Oy veriyormuşum gibi çek pampa

Haberim yokmuş gibi çek pampa! Bir sosyal medya jargonu olan bu esprili cümle, Gezi Direnişi’nin sevilen sloganlarından biriydi. Değiştirilerek ve uyarlanarak onlarca versiyonunu gördüğümü hatırlıyorum. Poz yaptığını göstermek istemeyen bir samimiyeti göstermesi anlamında önemliydi. Fotoğraf çektirirken hepimizin yaşadığı sıkıcı bir yapmacıklık halinin altını kazıyordu. Bugünlerde başka bir samimi slogan ve caps dolaşıyor sosyal medyada. “Ortamlarda Sırrı’ya verdim dersin. Kim bilecek” diyen bu caps, seçimlere bir hafta kala önemli bir açmazı billurlaştırıyor.

Sırrı’nın sempatik ve Gezi Direnişi’ndeki tavrına sıcak yaklaşan, hatta HDP’ye yakınlık duyan ama İstanbul’u da AKP’den kurtaralım da nasıl olursa olsun çaresizliğini de gösteriyor.Türkiye siyasi tarihinin en büyük kamplaşmasını ve gerilimini yaşarken Başbakan sandık tehdidiyle gittikçe ceberrut bir söyleme kayarken, yaşan bir yerel seçim olmayacak bunu herkes biliyor. Seçim Gezi ile ortaya çıkan, 17 Aralık ile ağdalanan bir süreçten rövanş alma ya da boyunun ölçüsünü verme olarak düşünülüyor haklı olarak. İstanbul, AKP’nin yolculuğuna başladığı, yirmi yıldır gücünü ve kadrolarını konsolide ettiği bir yerellik olunca büyükşehir belediye başkanlığı neredeyse başbakanlık gibi önemli, AKP’yi moral olarak çökertecek bir konum olarak görülüyor. Yani karşımızda yerel değil tam anlamıyla bir genel seçim duruyor bunu Başbakan da vurguluyor bıkmadan.

Gelelim anketlere... Medyada yer alan anketler ise seçimin başa baş geçeceğinden dem vuruyor. Yani neredeyse tek oy bile İstanbul’un kaderini değiştirecek gibi gösteriliyor. Zaten biliyoruz, CHP uzun ama çok uzun süredir, kendini karşıtına ya da alternatifsizliğe göre konumlayan, “oyları bölmemek gerek” acilliğiyle çalışan bir parti. Dost meclislerinde, vapurlarda, kahvelerde bu duyguyu hissetmemek için çok aranmaya lüzum yok.

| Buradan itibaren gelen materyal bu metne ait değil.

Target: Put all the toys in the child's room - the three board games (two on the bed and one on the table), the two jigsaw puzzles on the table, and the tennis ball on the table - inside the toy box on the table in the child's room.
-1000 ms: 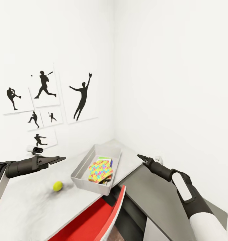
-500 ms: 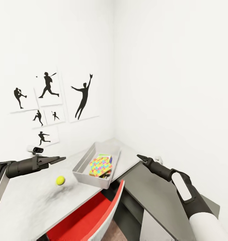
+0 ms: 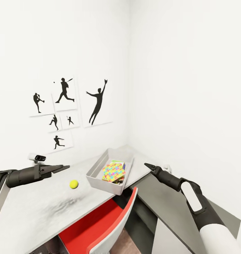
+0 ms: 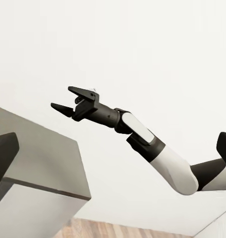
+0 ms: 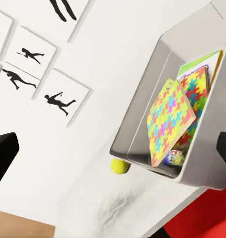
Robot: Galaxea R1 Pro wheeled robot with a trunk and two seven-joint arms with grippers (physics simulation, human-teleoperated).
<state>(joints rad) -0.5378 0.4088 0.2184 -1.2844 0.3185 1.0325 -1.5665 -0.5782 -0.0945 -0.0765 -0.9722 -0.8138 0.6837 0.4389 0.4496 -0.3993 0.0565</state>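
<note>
I see the table run into the room's corner, its grey top carrying the toy box near the front edge, where the dark wing begins. Two jigsaw puzzles lie stacked and tilted inside the box, on top of a green-edged game box; I cannot tell which game. The ball sits on the tabletop just beside the box's near end, not touching it. A red chair stands below the front edge.

My left gripper hangs over the tabletop, well apart from the ball; I cannot tell its opening. My right gripper is over the wing, jaws apart, holding nothing. Silhouette prints hang on the wall behind.
</note>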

“Sarıgül’ü sevmesem de” diye başlayan cümleler kendince noktalanıveriyor. Merkez sağ tınısıyla birçok kişide antipati doğursa da, oyları bölmek korkusu Sarıgül üzerinden bilinçli bir şekilde kaşınıyor sanki. Çünkü bu seçim ideolojik ya da normatif olmaktan çıkmış sadece AKP’ye ders vermek şeklinde algılanmış durumda.

İşte Jack Nicolson’un sevimli ifadesinin olduğu internet kolajı bu çıkışsızlığı vurgulaması açısından önemli. Yani, “Sosyalist de olsam, HDP’ya ya da TKP’ye veya Ortak Sol Aday’a da sempati duysam yine de zorunluluktan yapacağımı yapacağım” diyor.

Gezi Direnişi’nin akılda kalan sloganlardan biri “Çare Drogba” idi. Bu slogan yıllardır İstanbul sokaklarında gördüğümüz “Çare Sarıgül” sloganının parodisiydi. Sarıgül’ün ANAP’çı siyaset esnafını hatırlatan profiline, sermayeye yakınlığına tepki olarak, futboldan sevilen bir figürü çare yapmıştı. Oysa Sırrı’lı caps tuhaf bir şekilde “Çare Sarıgül” hayaletinin geri geldiğini de gösteriyor sanki. “Ortamlarda Sırrı’ya verdim” işte bu hayaleti esprili şekilde dillendiriyor. Sarıgül’e oy verdiğini söyleyememenin gerilimi ya da utancı diyelim.

Bilemiyorum belki de bilinçli yapılmış viral bir kampanyanın unsuru da olabilir.
Bu arada sosyal medya dedim ama an itibariyle (Perşembe gecesi) Twiter kapatıldı.Yani siz bu yazıyı okurken sosyal medyamız da kalmayabilir.